A new technique maps the forces (orange and purple cones) that cell clusters (gray) exert on their surroundings. Credit: Wong Lab / Brown University

A team of researchers from Brown University have developed a new technique to map the three-dimensional forces that clusters of human cells exert on their surrounding environment.

This method could be helpful for scientists because it will allow them to understand how tissues form, how wounds heal and how tumors spread. In other words, this technique could be used for basic biology to clinical research or precision medicine.

“We know that the way groups of cells interact with their extracellular matrix is important, and we want to understand the instructions that tell these clusters to become organized into tissue-like architecture, or alternatively to become disorganized like an invasive tumor,” said Ian Y. Wong, an assistant professor at Brown University’s School of Engineering and corresponding author of a paper describing the work in the Proceedings of the National Academy of Sciences.

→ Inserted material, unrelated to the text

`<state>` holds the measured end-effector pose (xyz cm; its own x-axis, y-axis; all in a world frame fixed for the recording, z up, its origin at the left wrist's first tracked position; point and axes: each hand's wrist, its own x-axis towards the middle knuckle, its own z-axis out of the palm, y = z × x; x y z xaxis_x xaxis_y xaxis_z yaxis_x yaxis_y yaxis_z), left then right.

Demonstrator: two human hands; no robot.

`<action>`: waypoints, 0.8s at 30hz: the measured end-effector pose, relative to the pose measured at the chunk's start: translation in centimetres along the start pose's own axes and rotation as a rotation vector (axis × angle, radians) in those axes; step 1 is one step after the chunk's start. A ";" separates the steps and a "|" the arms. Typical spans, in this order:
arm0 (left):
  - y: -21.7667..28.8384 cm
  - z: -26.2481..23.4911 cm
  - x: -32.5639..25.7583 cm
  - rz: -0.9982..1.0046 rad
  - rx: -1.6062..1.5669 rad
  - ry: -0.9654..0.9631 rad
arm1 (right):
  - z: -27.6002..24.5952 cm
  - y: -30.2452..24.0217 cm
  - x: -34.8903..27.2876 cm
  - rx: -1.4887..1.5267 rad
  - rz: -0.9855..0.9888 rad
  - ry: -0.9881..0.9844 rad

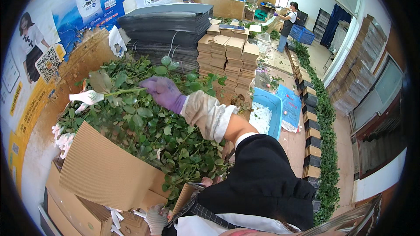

The technique uses traction force microscopy (TFM). This is an imaging method that is used widely to study the forces that are exerted by single cells. The way the TFM measurements work is that researchers place cells within biomaterials that mimic an extracellular matrix. This contains thousands of tiny fluorescent beads. Tracking the motion of beads as the cell moves inside the gel allows researchers to record the way in which the cell is pushing, pulling and twisting the biomaterial in 3-D.

“This technique gives us a way to profile these mechanical interactions between cells and matrix in a way that we couldn’t before,” said Dr. Wong.

The goal of this technique is to bring TFM to bear on multicellular clusters. Co-first author, Susan Leggett said, “we know that tumors, for example, tend to be spatially heterogeneous, with cells behaving differently throughout a tumor… so elucidating heterogenous behaviors across a multicellular cluster is something that’s important in a clinical context.”

To validate their method, researchers cultured clusters of mammary cells. They used a drug to stimulate epithelial to mesenchymal transition. This is a process where docile epithelial cells transform into elongated and highly mobile mesenchymal cells. Then, researchers found distinct force signatures for the different clusters (epithelial clusters, the mesenchymal clusters, and clusters that were in a transitory state). The team was then able to train a machine learning algorithm that could identify clusters from each group.

The team has made the code behind the technique freely available online in the hope that other researchers will find innovative ways to use it.